Article and photo by Lisa Crockett

Early fall is apple season.  One of my favorite treats is an apple picked in the wee hours on the Western Slope, then delivered to the farmers market, and then my kitchen in time for dinner.  You can buy decent apples nearly year-round, but the apples available this time of year are truly special.

Alas, all good things come to an end, and in the blink of an eye, everyone has forgotten about apples in favor of pumpkin spice added to everything from coffee to bath soap.  Don’t get me wrong, pumpkin spice is one of fall’s great pleasures, but apples deserve a little longer in the spotlight, more than one day in the sun.  Enter this recipe.  Homey and pleasantly filled with fall flavors, it’s the best way I know of to stretch the apple season just a bit.

In the interest of full disclosure, I must confess that the first time I made this recipe, I hated it.  Hated.  Every.  Minute.  I purchased what seemed like 10 bushels of fruit on what had to have been the hottest day of the year, determined to preserve apples enough to feed all my friends and extended family through what I predicted to be a long winter.  I’m not a home canning expert, but on this day, I dutifully washed countless Ball jars, ensuring that I could safely preserve gallons and gallons of fall’s bounty.

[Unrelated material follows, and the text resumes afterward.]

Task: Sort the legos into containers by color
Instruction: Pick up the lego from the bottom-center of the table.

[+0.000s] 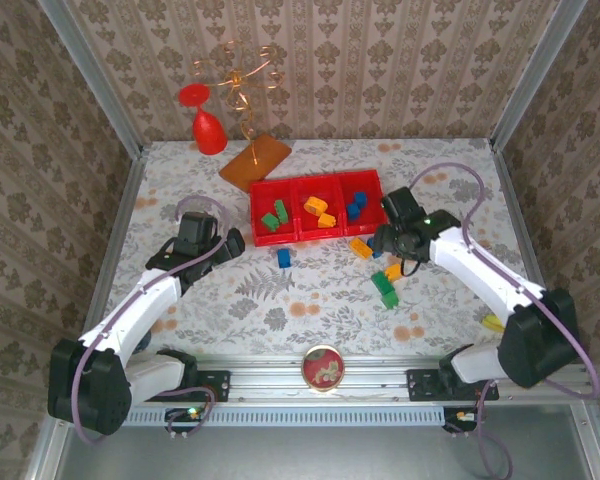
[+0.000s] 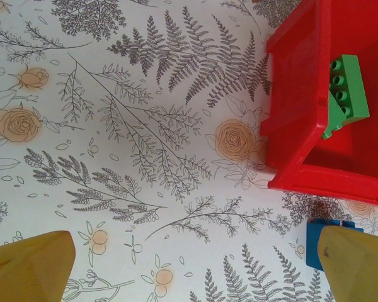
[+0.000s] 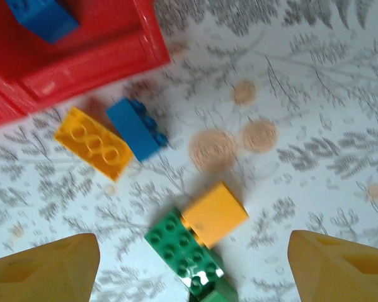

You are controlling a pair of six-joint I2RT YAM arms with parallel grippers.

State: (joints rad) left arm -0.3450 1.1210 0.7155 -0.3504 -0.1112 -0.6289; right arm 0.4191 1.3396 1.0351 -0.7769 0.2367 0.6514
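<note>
The red tray has three compartments, holding green, orange and blue legos. My left gripper hangs open over bare table beside the tray's left corner. A loose blue brick lies by its right finger. Open as well, my right gripper hovers above a green brick touching an orange one. Further off lie an orange brick and a blue brick, next to the tray wall.
A red goblet and a copper wire shape stand at the back left beside an orange-brown board. A yellow object lies by the right arm. A round disc sits on the front rail.
</note>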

By the end of the day, my kitchen looked as if it had been ransacked.  Sticky spatters covered nearly every surface.  The floor was treacherous to walk on.  The stove was covered in a hardened layer of fruit and sugar that I wasn’t entirely sure I could remove.  I was hot and sweaty and exhausted, daunted at the mountain of soiled pans and utensils that sat soaking in the sink.  Though I bottled an impressive haul, the fact that the fruit shrank with cooking meant that I ended up with less final product than I had anticipated.

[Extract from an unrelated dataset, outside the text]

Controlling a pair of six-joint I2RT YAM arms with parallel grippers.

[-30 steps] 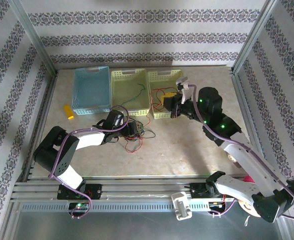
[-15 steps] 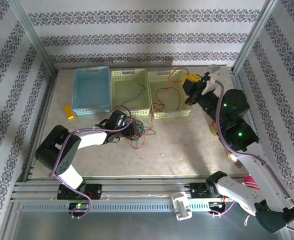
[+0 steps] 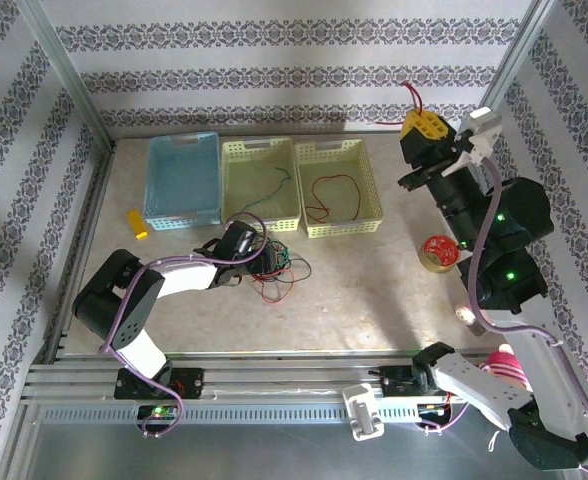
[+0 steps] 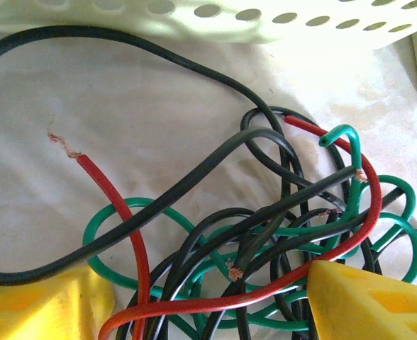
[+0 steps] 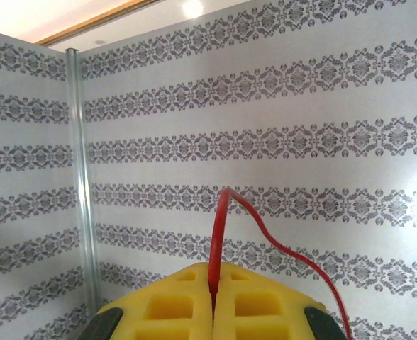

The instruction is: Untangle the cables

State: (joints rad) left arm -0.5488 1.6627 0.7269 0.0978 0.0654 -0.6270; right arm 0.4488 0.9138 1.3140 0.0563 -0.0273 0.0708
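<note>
The left gripper [image 4: 208, 301] stands wide open astride the tangled cables [image 4: 265, 227] on the bench [image 3: 374, 290], holding nothing. The right gripper [image 5: 212, 297], clamped tight, pinches one red cable [image 5: 220, 227] high up. The cables look light, limp and springy, so a loose end is probably the best place to grip. A basket [image 4: 123, 18] wall crowds just beyond.

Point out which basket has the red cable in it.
The rightmost pale yellow basket: a red cable lies looped inside. The middle basket holds a green cable instead, and the blue basket looks empty.

Red, green, black cables [image 4: 265, 241] lie knotted together.
</note>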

In an addled stupor as I surveyed the wreckage that I was pretty sure had once been my kitchen, I grabbed a humble piece of bread, and dolloped a spoonful of the day’s work on it, popping it in my mouth without much thought.  And then, despite my exhaustion and frustration, I was suddenly aware that all the work and mess were worth it.  This apple butter takes a handful of simple ingredients and transforms them into something so tasty, you’ll have to resist the urge to bathe in it.  

So, when you undertake apple butter making in your own kitchen – and I truly hope you do – know that it can be a hot, sticky, messy process.  I have modified my original recipe (given to me by a friend who was a veteran home canning expert and all-around kitchen maven) to make a smaller batch, which should ease the mess and hassle factor.   I strongly recommend making this amount of apple butter the first time you make it, which will allow you to become familiar with the process on a small scale.  Once you have mastered making a batch this size, you can feel free to double it to increase your yield.  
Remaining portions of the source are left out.